Over and over, we tell our students how important it is to take both the emic and etic perspectives into account. We cannot truly understand the cultural significance of any behavior without the emic view. So why would this be any different?
We are the discipline of anthropology. Our unique strengths are a personal, individualized approach that spans across space and time. I propose a reality check for how we think about students using generative AI – as in, let’s utilize the strengths of our discipline, and ask some ethnographic questions about the reality of students using AI.
Perhaps their answers would surprise us.
Since I am doling out lessons from Introduction to Anthropology, I think it is fitting to consider dear old Malinowski and functionalism. I present functionalism to my students as an understanding that all aspects of culture are interwoven – if there is a change somewhere in the cultural fabric, this will affect other aspects.
I think we can all agree that there have been many social and technological changes in recent years. Do we really think these won’t impact student behaviors? Of course not! This is exactly why there are so many webinars about “How to Connect Meaningfully in a Virtual Classroom.”

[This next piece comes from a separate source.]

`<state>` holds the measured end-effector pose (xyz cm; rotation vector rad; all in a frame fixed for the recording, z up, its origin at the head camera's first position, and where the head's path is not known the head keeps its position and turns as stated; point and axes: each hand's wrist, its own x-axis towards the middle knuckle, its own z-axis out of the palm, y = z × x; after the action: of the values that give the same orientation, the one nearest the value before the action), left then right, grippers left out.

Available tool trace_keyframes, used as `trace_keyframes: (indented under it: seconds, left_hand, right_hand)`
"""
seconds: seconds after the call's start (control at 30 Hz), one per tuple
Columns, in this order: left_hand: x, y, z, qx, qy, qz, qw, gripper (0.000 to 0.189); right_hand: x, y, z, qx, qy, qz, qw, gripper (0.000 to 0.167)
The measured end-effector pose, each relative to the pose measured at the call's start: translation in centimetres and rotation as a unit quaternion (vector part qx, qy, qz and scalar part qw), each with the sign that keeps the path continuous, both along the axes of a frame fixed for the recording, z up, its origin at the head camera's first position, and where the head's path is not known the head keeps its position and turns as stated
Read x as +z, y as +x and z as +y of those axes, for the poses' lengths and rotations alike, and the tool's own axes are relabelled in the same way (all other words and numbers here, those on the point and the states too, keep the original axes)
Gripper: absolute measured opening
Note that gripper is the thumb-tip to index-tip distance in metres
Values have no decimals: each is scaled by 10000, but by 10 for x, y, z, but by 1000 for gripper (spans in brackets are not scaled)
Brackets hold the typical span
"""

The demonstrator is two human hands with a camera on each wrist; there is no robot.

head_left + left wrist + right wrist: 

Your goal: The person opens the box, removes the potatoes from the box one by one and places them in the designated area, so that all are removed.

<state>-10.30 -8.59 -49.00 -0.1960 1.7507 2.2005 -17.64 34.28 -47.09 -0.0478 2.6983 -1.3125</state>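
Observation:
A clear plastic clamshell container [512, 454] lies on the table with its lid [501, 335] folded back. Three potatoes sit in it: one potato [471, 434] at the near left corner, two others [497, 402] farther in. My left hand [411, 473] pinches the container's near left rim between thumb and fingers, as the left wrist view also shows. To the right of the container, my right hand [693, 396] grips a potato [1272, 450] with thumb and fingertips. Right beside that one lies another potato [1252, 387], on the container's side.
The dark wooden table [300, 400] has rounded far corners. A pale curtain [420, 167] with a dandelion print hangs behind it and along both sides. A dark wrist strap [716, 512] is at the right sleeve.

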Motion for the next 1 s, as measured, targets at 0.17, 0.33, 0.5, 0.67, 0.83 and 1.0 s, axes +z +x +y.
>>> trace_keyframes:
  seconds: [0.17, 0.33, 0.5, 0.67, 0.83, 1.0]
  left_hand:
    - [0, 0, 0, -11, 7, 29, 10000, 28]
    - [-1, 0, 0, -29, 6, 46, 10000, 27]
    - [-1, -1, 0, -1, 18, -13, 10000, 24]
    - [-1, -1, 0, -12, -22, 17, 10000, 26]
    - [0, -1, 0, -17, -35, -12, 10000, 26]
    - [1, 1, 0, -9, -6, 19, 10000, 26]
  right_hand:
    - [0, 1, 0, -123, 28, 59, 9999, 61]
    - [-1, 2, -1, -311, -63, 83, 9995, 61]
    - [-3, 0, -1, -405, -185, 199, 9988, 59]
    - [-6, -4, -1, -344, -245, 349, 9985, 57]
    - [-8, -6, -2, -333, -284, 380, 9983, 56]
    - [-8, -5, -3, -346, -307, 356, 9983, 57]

There are more factors to generative AI use than just its now-widespread availability. Instead of rifling through statistics about outcomes and trying to hobble together reactive responses, we should find out about the cultural norms and motivations surrounding AI use for students. Do they even realize that Grammarly is AI? Are they concerned about being seen as “fitting in” in the classroom environment as an ESL student? Does the teaching environment itself contribute to how students view AI?
If so, addressing these are different conversations than addressing ‘How do we detect and deal with ‘bad’ AI?’

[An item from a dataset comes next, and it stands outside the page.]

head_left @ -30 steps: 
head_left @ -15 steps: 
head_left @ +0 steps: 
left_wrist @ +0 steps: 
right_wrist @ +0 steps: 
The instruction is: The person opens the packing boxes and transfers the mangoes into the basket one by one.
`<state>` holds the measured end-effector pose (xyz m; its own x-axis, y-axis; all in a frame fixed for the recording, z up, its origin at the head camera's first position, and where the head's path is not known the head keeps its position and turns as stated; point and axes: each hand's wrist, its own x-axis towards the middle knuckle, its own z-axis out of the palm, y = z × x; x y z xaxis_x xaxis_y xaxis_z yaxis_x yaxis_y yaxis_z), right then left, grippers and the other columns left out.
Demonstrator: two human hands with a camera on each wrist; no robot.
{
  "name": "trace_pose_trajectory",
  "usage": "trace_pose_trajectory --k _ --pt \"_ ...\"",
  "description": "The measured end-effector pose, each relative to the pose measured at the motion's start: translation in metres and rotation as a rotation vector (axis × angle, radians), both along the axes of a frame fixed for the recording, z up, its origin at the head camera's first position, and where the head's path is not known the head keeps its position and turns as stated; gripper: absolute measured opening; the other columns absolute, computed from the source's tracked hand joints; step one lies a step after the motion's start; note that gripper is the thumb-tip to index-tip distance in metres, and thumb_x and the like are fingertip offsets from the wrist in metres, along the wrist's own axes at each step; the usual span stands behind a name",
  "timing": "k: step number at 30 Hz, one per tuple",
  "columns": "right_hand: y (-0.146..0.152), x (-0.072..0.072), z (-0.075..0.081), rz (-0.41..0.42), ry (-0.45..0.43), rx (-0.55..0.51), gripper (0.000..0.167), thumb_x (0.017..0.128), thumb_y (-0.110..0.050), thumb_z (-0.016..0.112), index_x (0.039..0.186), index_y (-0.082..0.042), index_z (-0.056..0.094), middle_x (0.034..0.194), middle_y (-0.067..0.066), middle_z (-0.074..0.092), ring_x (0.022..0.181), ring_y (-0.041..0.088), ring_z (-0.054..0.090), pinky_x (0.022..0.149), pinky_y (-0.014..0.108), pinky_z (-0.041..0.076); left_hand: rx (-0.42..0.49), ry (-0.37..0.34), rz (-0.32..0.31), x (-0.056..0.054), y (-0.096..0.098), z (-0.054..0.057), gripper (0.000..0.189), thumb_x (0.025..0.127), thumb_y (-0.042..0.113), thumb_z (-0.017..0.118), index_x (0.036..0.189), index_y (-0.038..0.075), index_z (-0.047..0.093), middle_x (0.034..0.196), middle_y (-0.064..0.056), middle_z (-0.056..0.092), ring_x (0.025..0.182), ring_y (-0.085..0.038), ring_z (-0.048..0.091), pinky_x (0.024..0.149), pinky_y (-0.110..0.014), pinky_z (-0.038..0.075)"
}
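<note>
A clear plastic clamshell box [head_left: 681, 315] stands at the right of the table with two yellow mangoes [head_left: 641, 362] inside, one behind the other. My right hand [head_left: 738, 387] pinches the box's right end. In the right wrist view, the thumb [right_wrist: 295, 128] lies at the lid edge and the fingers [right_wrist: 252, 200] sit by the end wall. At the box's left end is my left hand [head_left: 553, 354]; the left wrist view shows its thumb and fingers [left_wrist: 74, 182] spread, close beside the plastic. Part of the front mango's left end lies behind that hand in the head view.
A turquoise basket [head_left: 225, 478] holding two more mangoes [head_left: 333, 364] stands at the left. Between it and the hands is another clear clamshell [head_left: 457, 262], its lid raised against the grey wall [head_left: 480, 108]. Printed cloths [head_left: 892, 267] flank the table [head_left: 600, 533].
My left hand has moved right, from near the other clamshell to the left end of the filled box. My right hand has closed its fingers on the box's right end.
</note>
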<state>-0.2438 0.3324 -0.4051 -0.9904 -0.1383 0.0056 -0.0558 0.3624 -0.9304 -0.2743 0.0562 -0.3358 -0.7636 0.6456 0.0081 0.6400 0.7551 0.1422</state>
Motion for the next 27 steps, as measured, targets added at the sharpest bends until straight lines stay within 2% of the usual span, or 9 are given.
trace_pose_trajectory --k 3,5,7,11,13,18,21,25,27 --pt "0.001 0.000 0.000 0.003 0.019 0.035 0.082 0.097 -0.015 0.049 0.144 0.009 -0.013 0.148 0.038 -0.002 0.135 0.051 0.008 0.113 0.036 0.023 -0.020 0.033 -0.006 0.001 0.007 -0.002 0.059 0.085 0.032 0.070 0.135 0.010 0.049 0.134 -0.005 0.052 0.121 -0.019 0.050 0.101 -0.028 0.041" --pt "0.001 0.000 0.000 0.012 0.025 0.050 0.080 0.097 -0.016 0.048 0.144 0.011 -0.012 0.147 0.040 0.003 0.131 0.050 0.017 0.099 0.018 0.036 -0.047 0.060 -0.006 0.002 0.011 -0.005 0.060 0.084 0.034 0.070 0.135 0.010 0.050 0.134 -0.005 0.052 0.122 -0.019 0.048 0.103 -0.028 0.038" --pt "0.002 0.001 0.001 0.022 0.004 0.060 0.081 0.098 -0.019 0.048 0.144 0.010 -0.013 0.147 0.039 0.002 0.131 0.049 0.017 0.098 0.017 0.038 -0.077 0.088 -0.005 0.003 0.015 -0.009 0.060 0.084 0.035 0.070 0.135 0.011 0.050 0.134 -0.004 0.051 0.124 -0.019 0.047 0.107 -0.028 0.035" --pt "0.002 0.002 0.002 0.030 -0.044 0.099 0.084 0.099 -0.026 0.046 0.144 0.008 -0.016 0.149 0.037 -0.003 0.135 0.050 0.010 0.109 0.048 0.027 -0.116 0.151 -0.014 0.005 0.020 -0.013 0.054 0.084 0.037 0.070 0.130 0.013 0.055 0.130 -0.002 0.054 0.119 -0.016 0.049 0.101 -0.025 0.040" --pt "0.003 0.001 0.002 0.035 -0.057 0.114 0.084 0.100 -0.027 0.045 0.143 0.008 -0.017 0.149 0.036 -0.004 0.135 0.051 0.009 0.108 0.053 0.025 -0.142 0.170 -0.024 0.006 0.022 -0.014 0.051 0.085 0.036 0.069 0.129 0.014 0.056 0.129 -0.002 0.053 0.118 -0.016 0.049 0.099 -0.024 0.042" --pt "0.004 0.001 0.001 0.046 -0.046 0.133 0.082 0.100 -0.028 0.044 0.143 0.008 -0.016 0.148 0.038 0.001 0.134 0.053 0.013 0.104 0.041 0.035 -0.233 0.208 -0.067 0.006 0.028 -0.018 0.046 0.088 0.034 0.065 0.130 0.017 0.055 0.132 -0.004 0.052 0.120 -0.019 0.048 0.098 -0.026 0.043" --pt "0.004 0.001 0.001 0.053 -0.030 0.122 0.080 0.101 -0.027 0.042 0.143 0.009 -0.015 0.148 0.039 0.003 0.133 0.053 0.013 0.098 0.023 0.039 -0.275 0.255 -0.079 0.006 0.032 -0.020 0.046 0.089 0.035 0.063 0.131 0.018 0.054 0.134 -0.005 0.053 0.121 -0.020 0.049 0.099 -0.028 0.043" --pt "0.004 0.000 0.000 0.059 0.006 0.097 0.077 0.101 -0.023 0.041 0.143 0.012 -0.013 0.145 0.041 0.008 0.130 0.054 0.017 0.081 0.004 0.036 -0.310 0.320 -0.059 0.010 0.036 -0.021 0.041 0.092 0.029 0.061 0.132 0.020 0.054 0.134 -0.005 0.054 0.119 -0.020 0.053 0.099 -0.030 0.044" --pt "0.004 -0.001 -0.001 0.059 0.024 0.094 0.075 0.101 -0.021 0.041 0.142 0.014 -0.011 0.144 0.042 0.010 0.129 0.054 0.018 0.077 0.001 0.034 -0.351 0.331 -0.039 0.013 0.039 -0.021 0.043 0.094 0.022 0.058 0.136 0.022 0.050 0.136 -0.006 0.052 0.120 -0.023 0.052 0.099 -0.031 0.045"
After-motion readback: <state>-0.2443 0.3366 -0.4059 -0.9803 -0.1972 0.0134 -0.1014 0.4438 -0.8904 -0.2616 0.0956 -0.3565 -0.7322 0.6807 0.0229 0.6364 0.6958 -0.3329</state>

We must not underestimate our discipline’s ability to solve our own problems.
Chloe Beckett, M.A., Nightingale College, South Dakota, U.S.
References
Chan, C. K. Y., & Hu, W. (2023). Students’ voices on generative AI: Perceptions, benefits, and challenges in higher education. International Journal of Educational Technology in Higher Education, 20(1), 43.

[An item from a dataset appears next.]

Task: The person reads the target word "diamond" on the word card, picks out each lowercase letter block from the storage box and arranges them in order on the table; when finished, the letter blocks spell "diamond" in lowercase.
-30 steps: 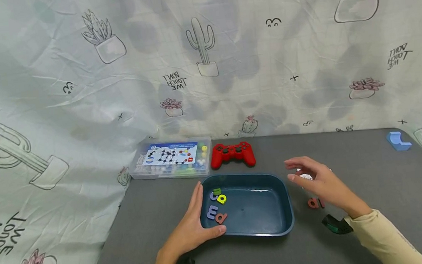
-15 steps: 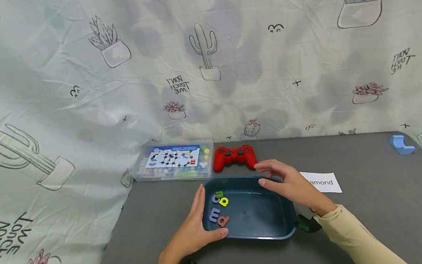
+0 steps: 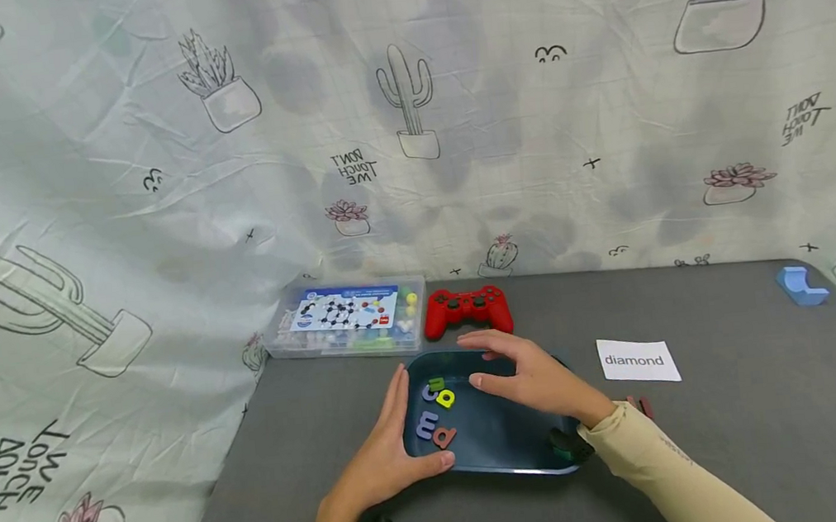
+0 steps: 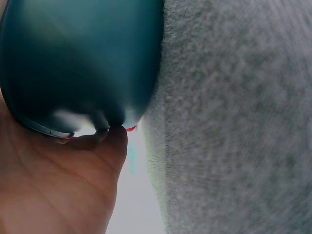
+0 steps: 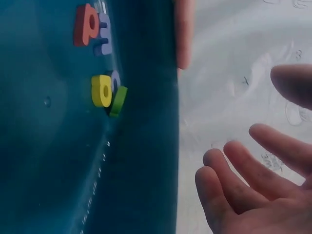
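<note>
A dark teal tray (image 3: pixel 502 453) stands on the grey table. My left hand (image 3: pixel 383 460) grips its near left corner, fingers along the left side and thumb at the front rim. Inside, toward the left wall, lie a red letter (image 3: pixel 444 437) like a d or p, a purple m (image 3: pixel 426 424), a yellow letter (image 3: pixel 446 399), a small green letter (image 3: pixel 437 384) and a partly covered purple letter (image 3: pixel 430 393). My right hand (image 3: pixel 536 377) hovers over the tray's right half, thumb and fingers spread apart, nothing between them. The right wrist view shows its fingers (image 5: pixel 243 180) apart from the letters.
Right of the tray lies a white card (image 3: pixel 639 360) printed "diamond", with reddish letters (image 3: pixel 645 407) partly hidden by my right sleeve. Behind are a red game controller (image 3: pixel 467 310) and a clear plastic case (image 3: pixel 349 321). A blue block (image 3: pixel 802 285) sits far right.
My right hand has moved left from beside the card to over the tray, uncovering the card. My left hand keeps its place on the tray, and the letters inside lie as before.
</note>
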The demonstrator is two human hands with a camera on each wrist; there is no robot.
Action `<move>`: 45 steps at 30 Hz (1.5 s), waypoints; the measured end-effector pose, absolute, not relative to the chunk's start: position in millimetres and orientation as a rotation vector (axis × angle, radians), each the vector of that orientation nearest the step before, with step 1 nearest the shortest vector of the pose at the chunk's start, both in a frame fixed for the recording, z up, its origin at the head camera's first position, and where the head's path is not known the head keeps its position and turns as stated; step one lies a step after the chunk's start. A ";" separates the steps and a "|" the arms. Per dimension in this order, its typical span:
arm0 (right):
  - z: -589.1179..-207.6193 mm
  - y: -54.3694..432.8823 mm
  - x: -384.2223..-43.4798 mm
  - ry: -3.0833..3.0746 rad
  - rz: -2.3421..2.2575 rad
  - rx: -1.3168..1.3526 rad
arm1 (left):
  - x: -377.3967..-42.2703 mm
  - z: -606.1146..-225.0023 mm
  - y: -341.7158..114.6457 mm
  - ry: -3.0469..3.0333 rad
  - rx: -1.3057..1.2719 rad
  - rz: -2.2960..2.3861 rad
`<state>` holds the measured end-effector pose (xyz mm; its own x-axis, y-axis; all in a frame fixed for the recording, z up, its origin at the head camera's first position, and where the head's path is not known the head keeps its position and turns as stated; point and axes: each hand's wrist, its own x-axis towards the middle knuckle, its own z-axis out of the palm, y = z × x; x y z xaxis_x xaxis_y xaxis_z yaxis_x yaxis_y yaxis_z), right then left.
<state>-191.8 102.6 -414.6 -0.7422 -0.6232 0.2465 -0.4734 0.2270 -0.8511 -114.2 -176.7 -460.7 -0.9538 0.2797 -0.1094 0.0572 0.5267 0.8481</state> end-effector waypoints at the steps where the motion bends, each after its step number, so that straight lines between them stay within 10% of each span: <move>1: -415.1 99.9 -192.0 2.336 -1.526 -1.066 | -114.3 -460.5 -176.8 2.536 0.284 1.395; 45: -454.5 72.3 -208.4 2.275 -0.887 -1.300 | -115.8 -463.4 -179.9 2.530 0.278 1.358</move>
<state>-208.4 72.3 -454.5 -0.5041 -0.8636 -0.0108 -0.6281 0.3752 -0.6817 -115.8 -179.9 -463.4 -0.9491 0.2855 -0.1330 0.0468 0.5456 0.8367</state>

Dai, Y., Liu, A., & Lim, C. P. (2023). Reconceptualizing ChatGPT and generative AI as a student-driven innovation in higher education. Procedia CIRP, 119, 84-90.
Ouyang, F., Zheng, L., & Jiao, P. (2022). Artificial intelligence in online higher education: A systematic review of empirical research from 2011 to 2020. Education and Information Technologies, 27(6), 7893-7925.